When you begin aerating, you may notice that the water is a bit clearer. I believe that probably more or less the same amount of planktonic algae is present but it's being mixed top to bottom giving the appearance that it's clearer rather than being concentrated in the upper level. Since the water is constantly being mixed and exposed to the atmosphere and gases are being exchanged, and light is also penetrating deeper due to the dilution effect, the chance of a fish kill is far less likely.

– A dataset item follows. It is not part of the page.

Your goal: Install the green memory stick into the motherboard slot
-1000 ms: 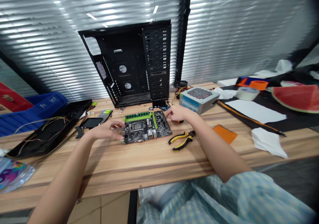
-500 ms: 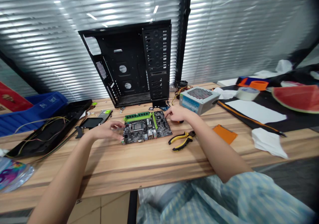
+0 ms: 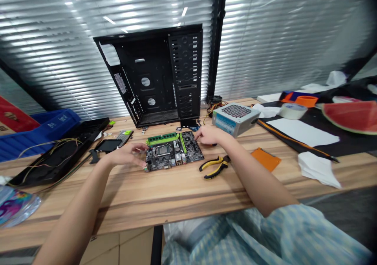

In some fish farming operations, fertilizer is added to the point that the planktonic algae bloom is so dense that visability is reduced to 3". This high plankton density also grows more zooplankton for little fish and so on. They get away with this because it is done in shallow, usually 4-5' deep ponds with high oxygen transfer surface agitators that can exchange enough oxygen to make up the difference at night. These surface aerators are more effective at shallow depths at transfering oxygen directly through agitation and circulation but also use considerably more power. Deeper ponds can be aerated better, cheaper with bottom diffuser type but will not support as many pounds per gallon of water as the commercial shallow systems.
 

·
Registered
Joined
·
133 Posts
Discussion Starter · #5 ·
I believe this is due to the zooplankton over-consuming the planktonic algae and the color of the zooplankton becomes dominant over the green algae.
No, the phytoplankton is a single cell plant. I does not have enough energy stored in it to survive very long without sun light or nutrition. That turning brown is it dieing.
 

·
Registered
Joined
·
1,049 Posts
It's possible but less likely than brown algae or zooplankton given the circumstances in which it occurs. Not really as far out there as the phytoplankton defending itself against the grazers with chemicals. Only 1 way to find out for sure would be to take a sample and look at it under magnification.
 

·
Registered
Joined
·
133 Posts
Discussion Starter · #7 ·
Not really as far out there as the phytoplankton defending itself against the grazers with chemicals.
I didn't say that. I said it depletes the oxygen level which would have the effect of reducing the zooplankton and rotifer level. Now that may be happenstance, but it also may be an evolutionary trait. That zoo plankton and rotifers are dramatically presence have a direct relation to both available food and oxygen is a known fact. If they have food and abundant oxygen they can not fail to flourish.
 

·
Registered
Joined
·
1,049 Posts
So it ABSORBS a chemical to defend against the grazers? My mistake.

I do think your off base with this idea. It's a necessary part of the life of the plant. All plants do this and I'm pretty sure my lawn isn't trying to kill me. The way I understand it, the microalgae has to produce more oxygen than it takes up and only in unusual circumstances would it take up more than it's making, otherwise we probably wouldn't be standing here since the net result is the source of a large portion of the oxygen on our planet. In effect, if it is taking up more oxygen than it's making...wouldn't it be killing itself as well?

How do you plan to test this hypothesis?